A total of 93 consecutive liver transplant patients with HCC were included in this prospective trial. Fifty-nine patients underwent pretransplantation IBT, by either transarterial chemoembolization (n = 51) or radiofrequency ablation (n = 8). The extent of tumor necrosis assessed at explant pathology (≥50% tumor necrosis rate = extended post-IBT tumor necrosis; <50% tumor necrosis rate = less extended tumor necrosis) and its impact on recurrence-free survival in the context of other prognostic relevant histopathologic variables were analyzed in uni- and multivariate analyses.
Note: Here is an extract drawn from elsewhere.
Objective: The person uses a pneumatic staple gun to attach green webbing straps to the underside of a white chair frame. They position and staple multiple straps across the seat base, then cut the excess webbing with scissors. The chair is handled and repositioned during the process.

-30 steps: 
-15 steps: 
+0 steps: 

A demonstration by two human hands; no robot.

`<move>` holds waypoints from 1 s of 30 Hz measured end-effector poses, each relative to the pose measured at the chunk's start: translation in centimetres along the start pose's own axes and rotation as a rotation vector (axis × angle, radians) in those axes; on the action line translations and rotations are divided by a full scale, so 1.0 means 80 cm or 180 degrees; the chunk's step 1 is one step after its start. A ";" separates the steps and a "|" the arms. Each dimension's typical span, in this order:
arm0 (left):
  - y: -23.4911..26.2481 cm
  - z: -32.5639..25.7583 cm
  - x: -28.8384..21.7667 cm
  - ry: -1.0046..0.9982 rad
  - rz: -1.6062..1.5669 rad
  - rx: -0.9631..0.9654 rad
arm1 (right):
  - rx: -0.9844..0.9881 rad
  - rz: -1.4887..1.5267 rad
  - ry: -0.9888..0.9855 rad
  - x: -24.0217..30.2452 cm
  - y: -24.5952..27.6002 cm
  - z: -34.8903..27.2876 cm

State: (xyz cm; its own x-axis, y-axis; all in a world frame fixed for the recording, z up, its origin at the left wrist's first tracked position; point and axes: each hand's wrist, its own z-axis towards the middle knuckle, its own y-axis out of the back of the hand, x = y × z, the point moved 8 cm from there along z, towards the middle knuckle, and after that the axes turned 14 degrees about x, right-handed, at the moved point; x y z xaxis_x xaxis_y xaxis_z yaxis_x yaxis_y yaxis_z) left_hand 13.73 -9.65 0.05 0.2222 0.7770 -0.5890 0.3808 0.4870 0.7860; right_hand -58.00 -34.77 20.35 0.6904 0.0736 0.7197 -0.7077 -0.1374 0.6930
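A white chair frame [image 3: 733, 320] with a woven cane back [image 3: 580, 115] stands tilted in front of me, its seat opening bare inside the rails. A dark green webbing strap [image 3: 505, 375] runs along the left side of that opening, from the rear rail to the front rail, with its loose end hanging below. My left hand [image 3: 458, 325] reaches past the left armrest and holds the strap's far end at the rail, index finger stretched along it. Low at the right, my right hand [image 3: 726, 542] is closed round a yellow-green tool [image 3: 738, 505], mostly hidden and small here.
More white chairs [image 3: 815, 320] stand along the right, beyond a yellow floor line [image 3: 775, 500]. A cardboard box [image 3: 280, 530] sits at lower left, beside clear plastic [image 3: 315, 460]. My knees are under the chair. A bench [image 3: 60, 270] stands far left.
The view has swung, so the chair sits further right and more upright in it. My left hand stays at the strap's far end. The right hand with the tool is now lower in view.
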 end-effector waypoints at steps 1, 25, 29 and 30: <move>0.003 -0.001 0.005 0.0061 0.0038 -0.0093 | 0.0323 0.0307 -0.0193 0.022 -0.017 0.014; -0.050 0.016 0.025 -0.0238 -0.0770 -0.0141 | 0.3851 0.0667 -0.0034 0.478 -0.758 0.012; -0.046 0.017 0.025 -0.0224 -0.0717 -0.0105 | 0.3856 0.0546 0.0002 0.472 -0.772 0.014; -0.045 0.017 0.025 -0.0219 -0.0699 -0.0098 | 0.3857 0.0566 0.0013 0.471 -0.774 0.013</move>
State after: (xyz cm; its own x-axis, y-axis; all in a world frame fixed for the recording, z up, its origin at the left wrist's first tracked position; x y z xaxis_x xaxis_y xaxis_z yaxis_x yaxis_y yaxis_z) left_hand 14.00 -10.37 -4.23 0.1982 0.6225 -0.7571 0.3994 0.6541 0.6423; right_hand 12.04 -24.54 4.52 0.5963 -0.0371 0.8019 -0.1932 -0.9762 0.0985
Extended tumor necrosis was assessed in 44 patients among the IBT population, and tumor necrosis rate was <50% in 15 patients of the IBT and 34 patients of the non-IBT population, respectively. Five-year recurrence-free survival rates were 96% in patients with and 55% in patients without extended tumor necrosis rates (P < .001). Recurrence-free survival rates were similar between patients with HCC meeting the Milan criteria (85%) and those exceeding the Milan criteria but demonstrating extended post-IBT tumor necrosis on explant pathology (80%). On multivariate analysis, only microvascular invasion (odds ratio 6.4) and extended postinterventional tumor necrosis (odds ratio 9.2) were identified as independent histopathologic predictors of recurrence-free outcome (P < .05).
Extended tumor necrosis should be the major objective of neoadjuvant IBT in liver transplant patients with HCC, because it significantly improves posttransplantation outcome. Thereby, even patients with HCC beyond the Milan criteria may achieve excellent survival rates.
肝移植(LT)前的局部区域介入桥接治疗(IBT)是肝细胞癌(HCC)肝移植患者中一种被认可的新辅助治疗方法。然而,介入后肿瘤坏死对移植后结局的影响尚不清楚。
本前瞻性试验共纳入93例连续的HCC肝移植患者。59例患者在移植前行IBT,其中经动脉化疗栓塞术(n = 51)或射频消融术(n = 8)。通过移植肝病理检查评估肿瘤坏死程度(肿瘤坏死率≥50% = 介入后肿瘤坏死范围扩大;肿瘤坏死率<50% = 肿瘤坏死范围扩大程度较小),并在单因素和多因素分析中分析其在其他预后相关组织病理学变量背景下对无复发生存的影响。
IBT组44例患者评估为肿瘤坏死范围扩大,IBT组15例患者和非IBT组34例患者的肿瘤坏死率<50%。肿瘤坏死范围扩大的患者5年无复发生存率为96%,未扩大的患者为55%(P <.001)。符合米兰标准的HCC患者(85%)与超过米兰标准但移植肝病理显示介入后肿瘤坏死范围扩大的患者(80%)的无复发生存率相似。多因素分析显示,仅微血管侵犯(比值比6.4)和介入后肿瘤坏死范围扩大(比值比9.2)被确定为无复发生存结局独立的组织病理学预测因素(P <.05)。
肿瘤坏死范围扩大应是HCC肝移植患者新辅助IBT的主要目标,因为它能显著改善移植后结局。因此,即使是超过米兰标准的HCC患者也可能获得优异的生存率。